__Activity__
Reproduce exactly the lines from the start of the records through the line containing "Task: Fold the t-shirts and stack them", both included. Leave the pictures out.

====

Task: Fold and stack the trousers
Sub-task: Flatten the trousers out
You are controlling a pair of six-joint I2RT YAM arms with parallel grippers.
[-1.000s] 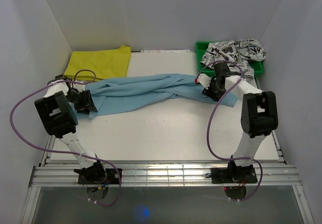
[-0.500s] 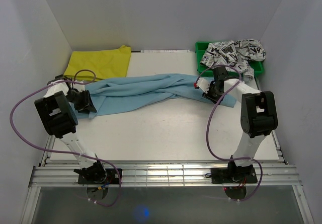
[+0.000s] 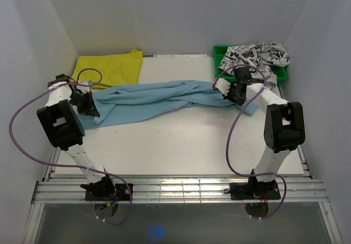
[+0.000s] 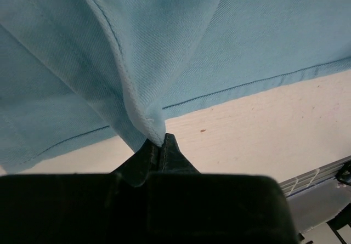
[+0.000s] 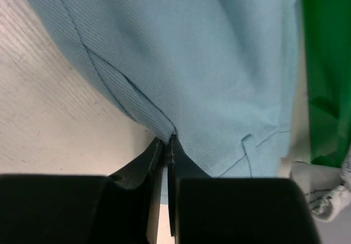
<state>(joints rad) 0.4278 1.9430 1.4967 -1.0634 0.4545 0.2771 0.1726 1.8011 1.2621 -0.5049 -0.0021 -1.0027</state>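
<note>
The light blue trousers (image 3: pixel 159 98) lie stretched left to right across the white table (image 3: pixel 181 145), bunched and twisted in the middle. My left gripper (image 3: pixel 93 111) is at their left end, shut on a hemmed fold of the cloth (image 4: pixel 151 126) that rises from its fingertips (image 4: pixel 171 148). My right gripper (image 3: pixel 230 94) is at their right end, shut on a pinch of the blue cloth (image 5: pixel 181 90) near a seam. In both wrist views the cloth lifts off the table at the pinch.
A folded yellow garment (image 3: pixel 109 67) lies at the back left, touching the trousers' left end. A green bin (image 3: pixel 279 74) at the back right holds a black-on-white printed garment (image 3: pixel 255 56). White walls close in on three sides.
Both grippers have closed on the trousers' ends. The left one has moved back and up with its end, and the right one has shifted slightly toward the back.
</note>
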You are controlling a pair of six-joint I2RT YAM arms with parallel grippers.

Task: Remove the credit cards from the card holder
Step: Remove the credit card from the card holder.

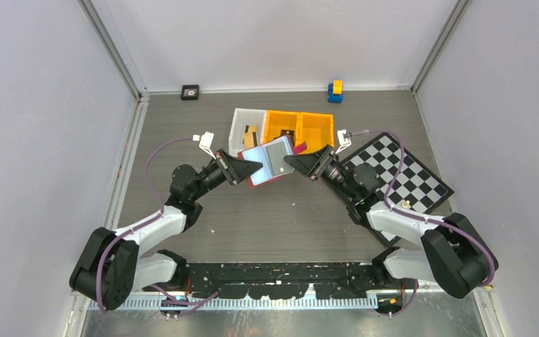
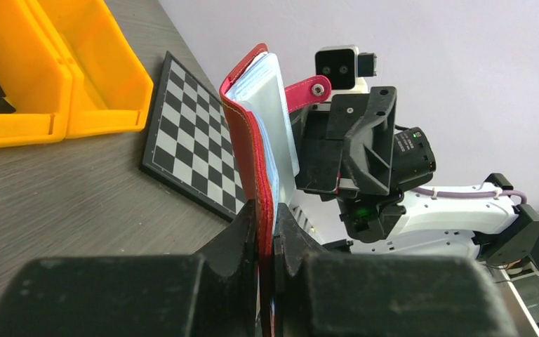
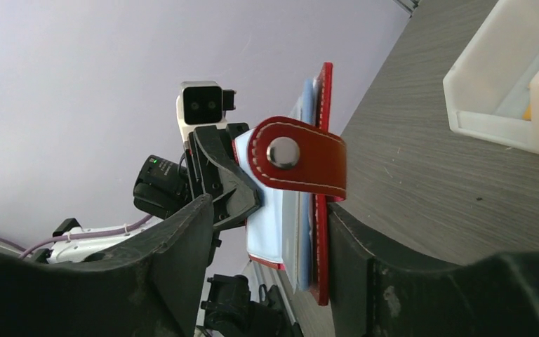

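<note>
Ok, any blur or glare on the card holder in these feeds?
Top external: even light, no glare, card holder small but sharp. Left wrist: left gripper dark and soft up close, holder crisp. Right wrist: right gripper blurred near the lens, snap tab sharp.

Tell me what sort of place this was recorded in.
Probably a lab robot test cell: plain grey walls box in the table, a left arm and right arm sit at its near edge, with yellow bins and a chequered board as props.

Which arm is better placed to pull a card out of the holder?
Probably right. The left end effector is clamped on the card holder, holding it up; the right end effector stands open around its far end.
</note>
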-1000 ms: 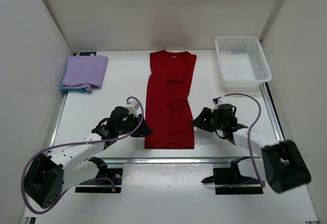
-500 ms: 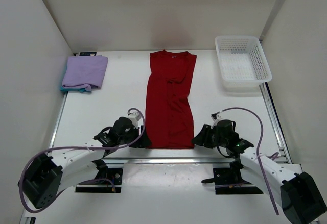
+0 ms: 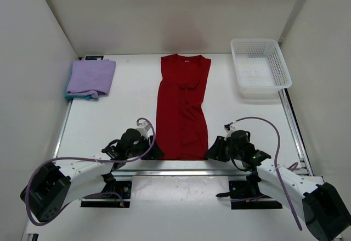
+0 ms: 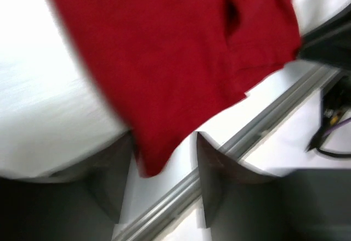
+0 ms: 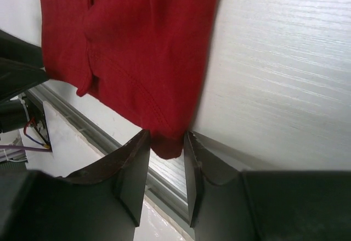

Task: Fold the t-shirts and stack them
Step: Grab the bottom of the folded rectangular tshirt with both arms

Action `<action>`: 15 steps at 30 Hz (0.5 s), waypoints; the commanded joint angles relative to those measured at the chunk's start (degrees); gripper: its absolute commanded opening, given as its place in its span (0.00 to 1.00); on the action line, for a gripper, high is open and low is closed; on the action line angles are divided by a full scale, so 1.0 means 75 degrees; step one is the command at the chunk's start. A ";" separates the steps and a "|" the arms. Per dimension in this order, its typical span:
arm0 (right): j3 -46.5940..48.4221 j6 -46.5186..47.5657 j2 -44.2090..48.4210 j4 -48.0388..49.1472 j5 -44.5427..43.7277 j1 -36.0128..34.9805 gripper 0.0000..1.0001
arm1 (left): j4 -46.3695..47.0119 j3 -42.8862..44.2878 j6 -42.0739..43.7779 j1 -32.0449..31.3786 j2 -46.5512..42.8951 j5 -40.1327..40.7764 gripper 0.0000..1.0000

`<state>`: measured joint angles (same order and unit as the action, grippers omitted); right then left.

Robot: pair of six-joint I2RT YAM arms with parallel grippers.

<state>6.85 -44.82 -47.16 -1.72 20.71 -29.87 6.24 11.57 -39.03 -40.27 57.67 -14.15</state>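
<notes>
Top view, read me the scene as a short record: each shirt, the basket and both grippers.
red shirt: flat mid-table, sides folded in to a long strip, collar at the far end
lavender shirt: folded, far left
teal shirt: under the lavender shirt, only an edge shows
basket: far right corner
left gripper: open, straddling the strip's near left corner
right gripper: jaws narrow around the near right corner; pinch not certain
</notes>
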 commanded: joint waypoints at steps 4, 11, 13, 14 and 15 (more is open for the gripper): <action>-0.0070 0.0035 -0.0111 -0.0346 -0.0264 -0.0141 0.15 | -0.1113 -0.0114 0.0177 0.0050 -0.0096 -0.0140 0.36; 0.0164 -0.0187 0.0251 -0.0824 -0.0570 -0.0913 0.00 | -0.1310 -0.0254 -0.0186 -0.0338 -0.0305 -0.0281 0.00; 0.0223 -0.0399 0.0485 -0.1175 -0.0815 -0.1406 0.00 | -0.1896 -0.0243 -0.0176 -0.0198 -0.1087 -0.0351 0.00; 0.0235 -0.0689 0.0684 -0.1433 -0.0955 -0.1907 0.00 | -0.2351 -0.0231 -0.0234 -0.0185 -0.1544 -0.0479 0.00; 0.0304 -0.0994 0.0953 -0.1563 -0.1015 -0.2376 0.00 | -0.2877 -0.0173 -0.0234 -0.0127 -0.1804 -0.0527 0.00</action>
<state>7.29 -47.79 -43.20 -7.22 16.08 -41.47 -5.21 10.26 -40.14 -41.89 50.50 -15.64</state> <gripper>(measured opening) 0.017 0.032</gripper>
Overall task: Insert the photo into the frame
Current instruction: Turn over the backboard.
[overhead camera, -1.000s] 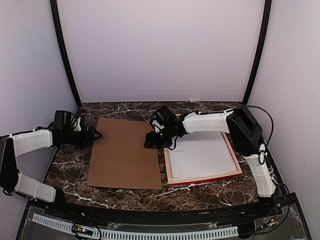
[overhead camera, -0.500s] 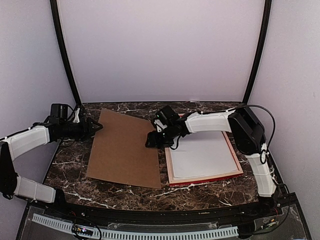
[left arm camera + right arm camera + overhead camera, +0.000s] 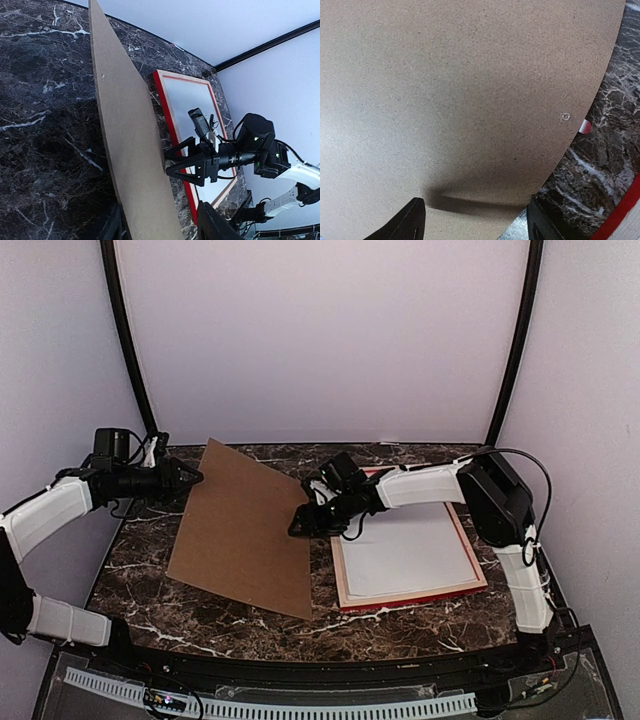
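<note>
Board of plain brown is seen tilted over the left half of the marble table: its far left corner stands high, while its near edge is down at the tabletop. That high corner is met by the left gripper, and in the left wrist view the board's edge is seen running between the fingers – whether it is pinched there or only propped cannot be told. The right gripper is set against the board's right edge with its jaws spread wide and nothing between them; from the right wrist view the board's face is seen just beyond the fingertips. The frame is laid flat on the right half of the table, just beside the board, with red rails showing along its near and right sides. A white sheet is seen lying inside it – whether that sheet is the photo turned face down cannot be told.
</note>
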### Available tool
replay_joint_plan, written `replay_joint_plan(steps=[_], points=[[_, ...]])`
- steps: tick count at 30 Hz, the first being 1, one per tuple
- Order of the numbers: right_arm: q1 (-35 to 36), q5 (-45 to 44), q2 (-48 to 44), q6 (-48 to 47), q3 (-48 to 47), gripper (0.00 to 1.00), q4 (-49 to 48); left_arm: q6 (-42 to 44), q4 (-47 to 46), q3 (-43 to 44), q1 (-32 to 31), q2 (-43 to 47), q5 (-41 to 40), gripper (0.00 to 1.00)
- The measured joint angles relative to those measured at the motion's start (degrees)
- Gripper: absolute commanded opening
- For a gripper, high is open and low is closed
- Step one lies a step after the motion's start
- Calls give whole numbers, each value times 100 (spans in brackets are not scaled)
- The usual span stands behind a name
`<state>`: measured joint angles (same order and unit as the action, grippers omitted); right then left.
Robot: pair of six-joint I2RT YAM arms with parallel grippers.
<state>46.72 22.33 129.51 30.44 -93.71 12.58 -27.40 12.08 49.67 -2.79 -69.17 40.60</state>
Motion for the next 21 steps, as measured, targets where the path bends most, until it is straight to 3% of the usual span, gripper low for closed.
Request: replay_joint_plan(steps=[8, 21], points=[[-2, 85, 0, -81, 31, 70, -33, 26, 313, 105, 0, 0, -140, 37], [-42, 542, -52, -199, 273, 70, -380, -50, 481, 343, -59, -210, 476, 42]])
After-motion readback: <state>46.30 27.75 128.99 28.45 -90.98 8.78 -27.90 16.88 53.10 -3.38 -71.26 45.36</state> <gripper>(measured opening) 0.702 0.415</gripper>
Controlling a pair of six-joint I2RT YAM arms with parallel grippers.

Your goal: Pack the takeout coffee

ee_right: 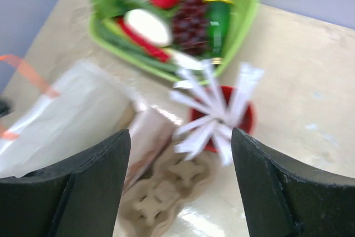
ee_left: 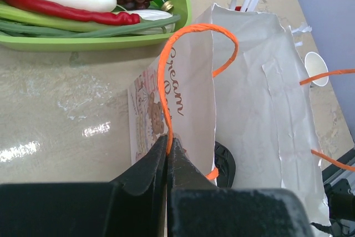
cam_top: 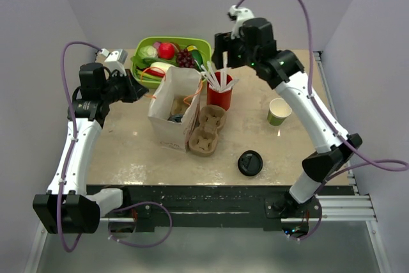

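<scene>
The takeout coffee is in two parts. Its green paper cup (cam_top: 278, 112) stands open on the right of the table, and its white inside (ee_left: 316, 68) shows past the bag. Its black lid (cam_top: 250, 163) lies apart from it, near the front edge. A white paper bag (cam_top: 174, 107) stands open at the middle. My left gripper (cam_top: 142, 91) (ee_left: 168, 140) is shut on the bag's orange handle (ee_left: 166, 76). My right gripper (cam_top: 223, 49) (ee_right: 180, 137) hangs open and empty above the red cup, well away from the green cup.
A red cup with white sticks (cam_top: 220, 94) (ee_right: 222, 120) stands right of the bag. A brown cardboard carrier (cam_top: 208, 131) (ee_right: 166, 192) lies against the bag's front. A green tray (cam_top: 204, 44) (ee_left: 83, 43) (ee_right: 244, 4) of vegetables and fruit sits at the back.
</scene>
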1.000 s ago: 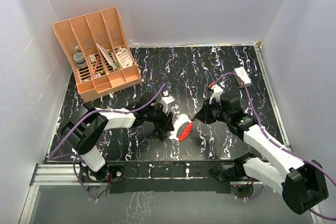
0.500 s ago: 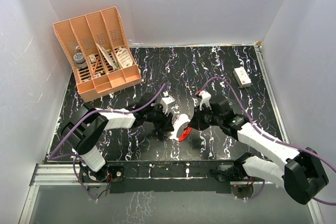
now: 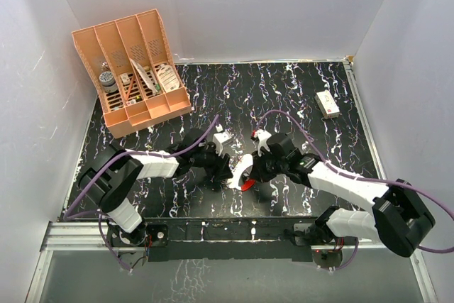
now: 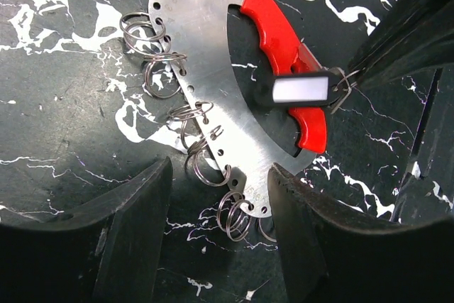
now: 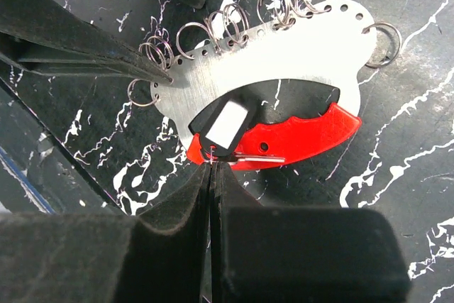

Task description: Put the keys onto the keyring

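Near the front middle of the black marbled table (image 3: 284,90), the two arms meet tip to tip over the keyring (image 4: 206,54), a flat metal crescent plate with a row of punched holes along its curved edge and a bright red grip (image 4: 280,30) along the other side. Loose split rings (image 4: 152,33) hang through many of the holes. The left gripper (image 4: 220,175) has its two fingers either side of the plate's narrow ringed end, one finger touching the plate's edge, so it appears to be grasping the plate there. The right gripper (image 5: 211,172) comes in from the opposite side with its fingers clenched tight together, the tips pinching the small wire ring at one end of the key tag (image 4: 301,90). This small black tag with a white middle lies across the red grip, at the plate's inner opening. Toward the back left corner stands an orange slotted desk organiser (image 3: 135,69) with a few items in it, and a small white box (image 3: 327,103) lies well apart near the right wall
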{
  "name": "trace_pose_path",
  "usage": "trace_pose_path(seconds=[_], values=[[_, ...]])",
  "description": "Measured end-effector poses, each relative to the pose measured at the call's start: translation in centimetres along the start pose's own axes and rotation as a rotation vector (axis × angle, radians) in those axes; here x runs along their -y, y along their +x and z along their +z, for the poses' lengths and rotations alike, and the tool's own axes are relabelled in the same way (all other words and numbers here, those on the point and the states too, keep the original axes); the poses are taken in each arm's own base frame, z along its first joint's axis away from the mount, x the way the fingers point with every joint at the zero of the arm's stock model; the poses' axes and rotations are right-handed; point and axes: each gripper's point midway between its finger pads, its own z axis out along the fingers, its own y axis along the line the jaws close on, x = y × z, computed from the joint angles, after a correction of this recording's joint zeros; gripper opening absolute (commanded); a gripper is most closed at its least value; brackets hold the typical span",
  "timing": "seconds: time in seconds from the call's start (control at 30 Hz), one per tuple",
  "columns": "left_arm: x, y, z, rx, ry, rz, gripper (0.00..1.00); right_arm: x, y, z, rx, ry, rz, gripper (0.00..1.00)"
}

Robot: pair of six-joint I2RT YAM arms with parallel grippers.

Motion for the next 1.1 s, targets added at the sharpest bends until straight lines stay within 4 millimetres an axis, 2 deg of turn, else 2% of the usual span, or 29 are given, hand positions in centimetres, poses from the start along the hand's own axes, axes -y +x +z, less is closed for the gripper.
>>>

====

__Exercise answer__
Task: Fold and stack the trousers
Sub-task: Flatten the trousers out
You are controlling a pair of six-joint I2RT YAM arms with parallel grippers.
[-1.000s] 
[-0.500s] 
[+0.000s] 
[+0.000s] 
[+0.000s] 
<state>(joints rad) 0.4278 1.9430 1.4967 -1.0634 0.4545 0.2771 0.1726 1.8011 1.2621 -0.5049 -0.0021 -1.0027</state>
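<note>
The light blue trousers (image 3: pixel 159 98) lie stretched left to right across the white table (image 3: pixel 181 145), bunched and twisted in the middle. My left gripper (image 3: pixel 93 111) is at their left end, shut on a hemmed fold of the cloth (image 4: pixel 151 126) that rises from its fingertips (image 4: pixel 171 148). My right gripper (image 3: pixel 230 94) is at their right end, shut on a pinch of the blue cloth (image 5: pixel 181 90) near a seam. In both wrist views the cloth lifts off the table at the pinch.
A folded yellow garment (image 3: pixel 109 67) lies at the back left, touching the trousers' left end. A green bin (image 3: pixel 279 74) at the back right holds a black-on-white printed garment (image 3: pixel 255 56). White walls close in on three sides.
Both grippers have closed on the trousers' ends. The left one has moved back and up with its end, and the right one has shifted slightly toward the back.
</note>
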You are controlling a pair of six-joint I2RT YAM arms with parallel grippers.

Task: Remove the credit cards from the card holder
Step: Remove the credit card from the card holder.


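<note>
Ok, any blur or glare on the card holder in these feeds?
Top external: even light, no glare, card holder small but sharp. Left wrist: left gripper dark and soft up close, holder crisp. Right wrist: right gripper blurred near the lens, snap tab sharp.

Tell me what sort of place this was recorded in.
Probably a lab robot test cell: plain grey walls box in the table, a left arm and right arm sit at its near edge, with yellow bins and a chequered board as props.

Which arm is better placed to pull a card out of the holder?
Probably right. The left end effector is clamped on the card holder, holding it up; the right end effector stands open around its far end.
</note>
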-1000 ms: 
-500 ms: 
+0 ms: 
+0 ms: 
+0 ms: 

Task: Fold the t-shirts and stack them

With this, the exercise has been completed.